Work order: Only one span of the listing below is wanted: the lines from the one with "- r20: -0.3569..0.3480" through the one with "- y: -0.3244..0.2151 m", reproduced exactly, both ends kept.

..............................

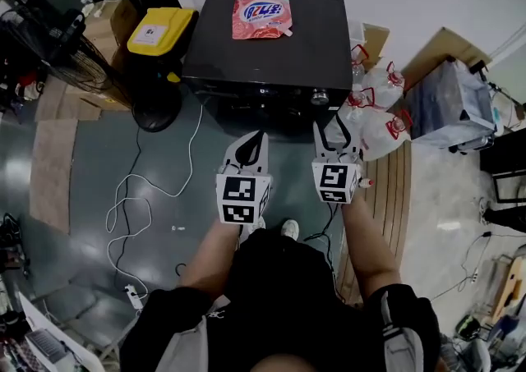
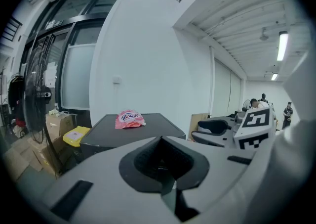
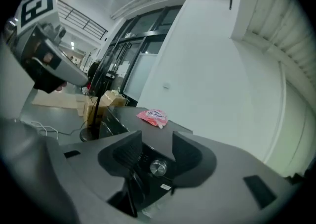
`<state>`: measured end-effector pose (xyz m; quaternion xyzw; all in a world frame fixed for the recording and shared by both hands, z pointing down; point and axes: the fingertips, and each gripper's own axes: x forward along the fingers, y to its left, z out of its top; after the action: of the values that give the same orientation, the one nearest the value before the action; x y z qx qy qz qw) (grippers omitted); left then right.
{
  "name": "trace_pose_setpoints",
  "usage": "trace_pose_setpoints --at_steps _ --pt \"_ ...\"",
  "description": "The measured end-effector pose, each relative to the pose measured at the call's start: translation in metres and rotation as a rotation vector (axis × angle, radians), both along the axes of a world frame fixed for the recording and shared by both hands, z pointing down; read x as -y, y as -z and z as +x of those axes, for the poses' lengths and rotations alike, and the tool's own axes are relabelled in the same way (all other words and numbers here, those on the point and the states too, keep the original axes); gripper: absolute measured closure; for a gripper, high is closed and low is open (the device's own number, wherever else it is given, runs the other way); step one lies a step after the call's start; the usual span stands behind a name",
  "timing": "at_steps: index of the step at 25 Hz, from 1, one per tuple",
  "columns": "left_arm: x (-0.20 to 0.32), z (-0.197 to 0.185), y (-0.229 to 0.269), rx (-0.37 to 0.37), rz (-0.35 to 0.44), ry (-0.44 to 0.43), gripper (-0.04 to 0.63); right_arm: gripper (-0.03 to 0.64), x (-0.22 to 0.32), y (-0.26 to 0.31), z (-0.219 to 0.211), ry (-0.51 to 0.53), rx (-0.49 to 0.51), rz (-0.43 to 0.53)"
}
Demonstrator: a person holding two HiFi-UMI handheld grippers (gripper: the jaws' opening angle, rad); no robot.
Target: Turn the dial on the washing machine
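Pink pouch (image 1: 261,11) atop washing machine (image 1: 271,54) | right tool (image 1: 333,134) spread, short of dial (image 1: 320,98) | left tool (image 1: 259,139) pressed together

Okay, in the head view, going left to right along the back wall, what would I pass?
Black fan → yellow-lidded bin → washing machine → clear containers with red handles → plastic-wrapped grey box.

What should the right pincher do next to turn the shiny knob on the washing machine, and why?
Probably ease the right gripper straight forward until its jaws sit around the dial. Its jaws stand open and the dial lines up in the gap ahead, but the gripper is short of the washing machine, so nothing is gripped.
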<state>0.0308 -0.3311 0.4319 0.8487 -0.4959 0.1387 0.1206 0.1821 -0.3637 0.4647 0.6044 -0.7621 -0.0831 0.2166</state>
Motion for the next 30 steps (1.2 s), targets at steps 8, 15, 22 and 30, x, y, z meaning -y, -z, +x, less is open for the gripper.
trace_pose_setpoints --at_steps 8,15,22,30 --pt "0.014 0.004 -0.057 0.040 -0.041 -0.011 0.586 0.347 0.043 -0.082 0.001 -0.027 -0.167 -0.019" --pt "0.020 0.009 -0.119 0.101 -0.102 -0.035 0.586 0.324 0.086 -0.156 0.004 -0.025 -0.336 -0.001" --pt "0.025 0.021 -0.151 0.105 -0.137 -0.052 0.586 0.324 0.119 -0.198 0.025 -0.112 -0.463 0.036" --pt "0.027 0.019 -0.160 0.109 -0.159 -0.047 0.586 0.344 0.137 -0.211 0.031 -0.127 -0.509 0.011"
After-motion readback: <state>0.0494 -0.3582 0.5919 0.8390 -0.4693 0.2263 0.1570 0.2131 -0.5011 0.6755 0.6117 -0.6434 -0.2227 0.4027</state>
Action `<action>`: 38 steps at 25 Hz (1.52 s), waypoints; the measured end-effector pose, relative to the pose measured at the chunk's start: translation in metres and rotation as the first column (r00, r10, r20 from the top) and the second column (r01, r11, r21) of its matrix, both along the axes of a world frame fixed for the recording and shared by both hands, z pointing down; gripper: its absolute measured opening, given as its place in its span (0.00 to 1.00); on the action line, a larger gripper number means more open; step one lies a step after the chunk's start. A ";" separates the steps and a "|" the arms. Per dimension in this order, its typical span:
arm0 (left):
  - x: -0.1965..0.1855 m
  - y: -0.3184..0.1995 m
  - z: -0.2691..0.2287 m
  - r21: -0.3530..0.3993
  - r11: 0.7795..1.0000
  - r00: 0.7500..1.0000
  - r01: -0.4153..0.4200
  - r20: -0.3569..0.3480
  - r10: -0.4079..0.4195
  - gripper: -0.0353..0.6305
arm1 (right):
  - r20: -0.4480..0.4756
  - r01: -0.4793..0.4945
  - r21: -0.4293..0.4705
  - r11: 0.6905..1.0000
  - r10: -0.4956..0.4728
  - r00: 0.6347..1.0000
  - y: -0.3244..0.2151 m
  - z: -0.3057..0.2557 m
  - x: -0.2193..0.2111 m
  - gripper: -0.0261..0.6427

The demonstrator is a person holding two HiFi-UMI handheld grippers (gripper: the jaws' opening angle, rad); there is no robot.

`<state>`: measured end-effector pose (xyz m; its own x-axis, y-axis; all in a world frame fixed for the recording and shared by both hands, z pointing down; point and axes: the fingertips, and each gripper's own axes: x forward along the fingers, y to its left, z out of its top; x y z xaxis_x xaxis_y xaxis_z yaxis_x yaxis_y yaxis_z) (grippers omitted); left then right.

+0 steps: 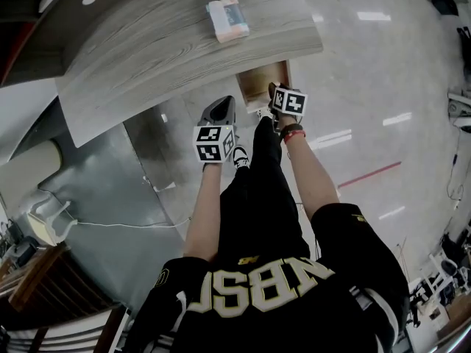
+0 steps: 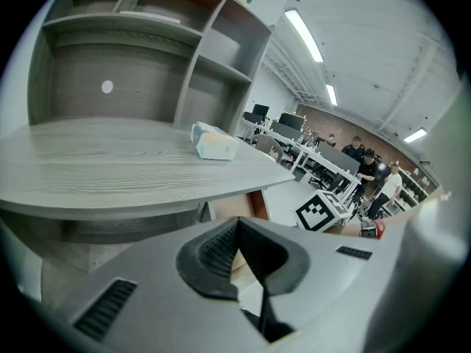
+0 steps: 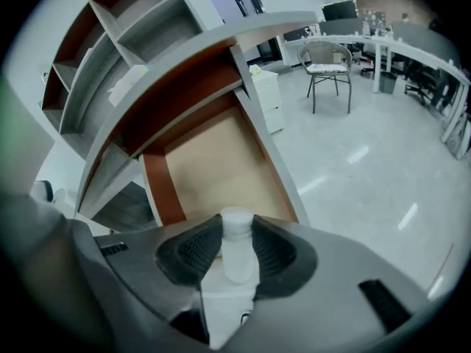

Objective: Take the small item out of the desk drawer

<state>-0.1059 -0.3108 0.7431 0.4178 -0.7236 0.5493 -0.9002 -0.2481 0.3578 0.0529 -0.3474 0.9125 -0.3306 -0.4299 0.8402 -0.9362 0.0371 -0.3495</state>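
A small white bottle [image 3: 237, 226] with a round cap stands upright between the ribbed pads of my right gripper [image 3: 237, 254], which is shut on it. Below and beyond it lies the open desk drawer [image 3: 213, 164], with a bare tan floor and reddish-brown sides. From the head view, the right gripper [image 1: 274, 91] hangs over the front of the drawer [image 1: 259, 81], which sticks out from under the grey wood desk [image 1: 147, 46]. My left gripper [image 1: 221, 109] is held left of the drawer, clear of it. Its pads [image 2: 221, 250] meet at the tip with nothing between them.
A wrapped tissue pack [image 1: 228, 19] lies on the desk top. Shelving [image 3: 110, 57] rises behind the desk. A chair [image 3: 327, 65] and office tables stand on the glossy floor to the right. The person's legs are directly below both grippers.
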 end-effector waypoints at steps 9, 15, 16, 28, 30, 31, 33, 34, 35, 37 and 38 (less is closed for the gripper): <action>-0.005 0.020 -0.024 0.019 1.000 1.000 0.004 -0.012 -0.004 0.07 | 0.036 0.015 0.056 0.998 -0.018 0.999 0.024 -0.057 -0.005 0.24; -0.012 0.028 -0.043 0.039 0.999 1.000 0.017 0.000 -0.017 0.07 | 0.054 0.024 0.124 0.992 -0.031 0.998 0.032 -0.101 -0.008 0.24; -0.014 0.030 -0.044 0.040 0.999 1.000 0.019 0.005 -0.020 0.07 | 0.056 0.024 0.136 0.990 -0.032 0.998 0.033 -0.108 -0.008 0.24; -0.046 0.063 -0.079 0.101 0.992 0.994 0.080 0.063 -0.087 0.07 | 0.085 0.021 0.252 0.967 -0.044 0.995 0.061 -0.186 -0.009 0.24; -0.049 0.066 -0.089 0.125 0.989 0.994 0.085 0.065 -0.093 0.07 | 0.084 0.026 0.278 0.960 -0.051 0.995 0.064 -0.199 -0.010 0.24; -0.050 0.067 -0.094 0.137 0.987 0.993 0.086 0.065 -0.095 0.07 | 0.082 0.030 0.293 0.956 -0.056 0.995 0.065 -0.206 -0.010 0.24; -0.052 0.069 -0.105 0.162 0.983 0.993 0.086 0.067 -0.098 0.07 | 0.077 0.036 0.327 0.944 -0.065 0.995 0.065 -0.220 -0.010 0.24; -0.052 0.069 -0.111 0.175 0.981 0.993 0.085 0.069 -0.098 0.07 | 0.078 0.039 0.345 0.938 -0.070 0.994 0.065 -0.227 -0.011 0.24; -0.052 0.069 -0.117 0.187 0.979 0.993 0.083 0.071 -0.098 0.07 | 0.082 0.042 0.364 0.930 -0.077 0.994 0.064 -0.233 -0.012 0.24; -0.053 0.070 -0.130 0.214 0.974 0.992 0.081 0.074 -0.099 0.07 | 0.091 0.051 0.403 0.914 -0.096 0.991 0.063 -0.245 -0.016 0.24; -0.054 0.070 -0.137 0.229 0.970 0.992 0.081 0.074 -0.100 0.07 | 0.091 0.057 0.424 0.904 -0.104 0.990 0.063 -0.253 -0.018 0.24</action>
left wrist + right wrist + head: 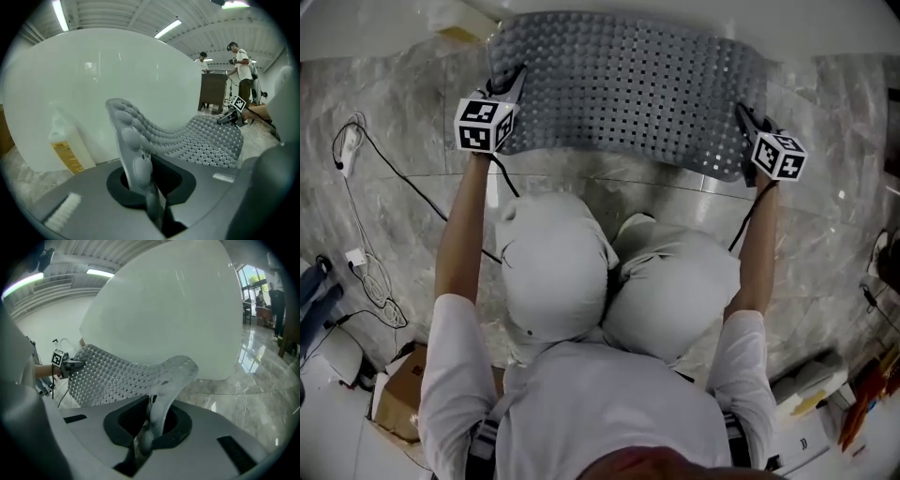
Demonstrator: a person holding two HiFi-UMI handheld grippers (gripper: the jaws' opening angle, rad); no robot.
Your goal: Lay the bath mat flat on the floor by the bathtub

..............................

Answer to this exercise:
  - r20: -0.3569..0.3480
  - r10: -0.4079..0.4195
  - gripper: -0.0353..0.6305
arm1 (right):
  - r20: -0.4480..0.4756
  - r01: -0.4793..0.4945
  - r21: -0.4293..0.4705
  - r11: 0.6905..1.0000
  - r10: -0.4956..0.4728
  - r00: 0.6347..1.0000
  - y: -0.3244..0.2151 m

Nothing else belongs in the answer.